Sometimes the short guys win. By short, I mean short-hitting — not that all PGA Tour pros don’t hit it a long ways, but relative to the bombers. Waialae Country Club favors target golf and accuracy over power and distance. Mark Wilson endured the 36-hole Sunday, firing scores of 65-67 to win the Sony Open by two shots over Tim Clark.
“This is one of my favorite courses of the year,” said Wilson. “It doesn’t really favor longer hitters in my opinion or the shorter hitters; you’ve got to hit it straight, deep rough, and I’m just thrilled to be the champion.”
Added co-runner-up Tim Clark, “I think that everyone enjoys playing this golf course because it does test everything and you have to hit it straight. It’s definitely a nice way to start the year and see how the game is. I certainly come here feeling like I have a chance to win or to play well on this golf course. These are the kind of weeks that I have to come out and play because the course does suit me.”
Wilson led by four shots when he made the turn to his last nine holes. But Tim Clark and Steve Marino carried out late runs, creating some excitement and uncertainty coming down the stretch. When Clark teed off in the final round, he was five shots off the lead, but a fantastic six-under 64 brought him to within a shot of Wilson, who still had quite a few holes to play. Clark birdied three of the last four holes and his eagle putt on No. 9 (his 18th) just narrowly missed.

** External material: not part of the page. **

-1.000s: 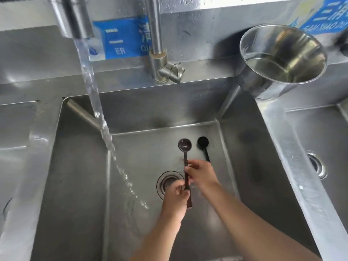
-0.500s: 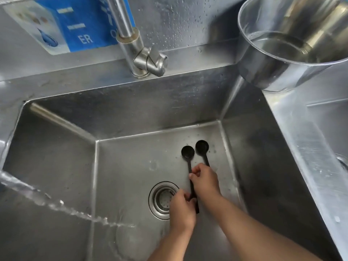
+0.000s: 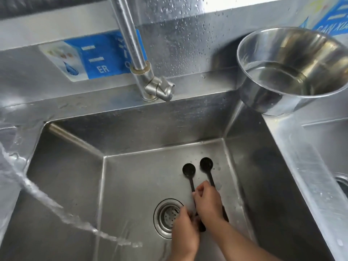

Marino also birdied three of the last four and narrowly missed a long eagle putt on 18. It wouldn’t have mattered, though, since Wilson capped off his round with a birdie to win by two.
Interestingly enough, Wilson, who notched his third-career PGA Tour victory, didn’t look at leaderboards all day. I mean, how can you miss them? I guess for some guys, watching the leaderboard causes added stress. After all, you can only play your own game. But at the same time, if you’re down a few shots, you want to know what you have to do to catch up, so you might play more aggressive. Or if you’re leading, you might play more conservatively so you don’t make mistakes. There’s no right answer.
But I digress.
“I didn’t really look at the leaderboard all day, I just kind of knew what a good score was and I kind of knew that I had to be near the top because the cameras don’t really follow me unless I”m near the top and they were following me, so I thought that was a good sign,” said Wilson.
The best part of the win? Wilson gets an invitation to The Masters for the first time in his career.
“Believe me, I looked at the fine print on that one and made sure,” said Wilson. “I thought it was a calendar year when they first announced it and I was really excited, but no, it was from Masters to Masters so I didn’t get in. When I won Mayakoba all my friends thought I was in, but opposite events don’t get you in.”
“You know, I”m anxious to play. Maybe a little scared about the length, though, from what I’ve heard. Some of the shorter hitters talk about how it’s kind of eliminated them from the field, like I hear Tom Watson talk about it. But I’m going to go in there with — I get goosebumps thinking about it, to be honest with you.”
I just got goosebumps hearing him talk about it (and more typing the quote).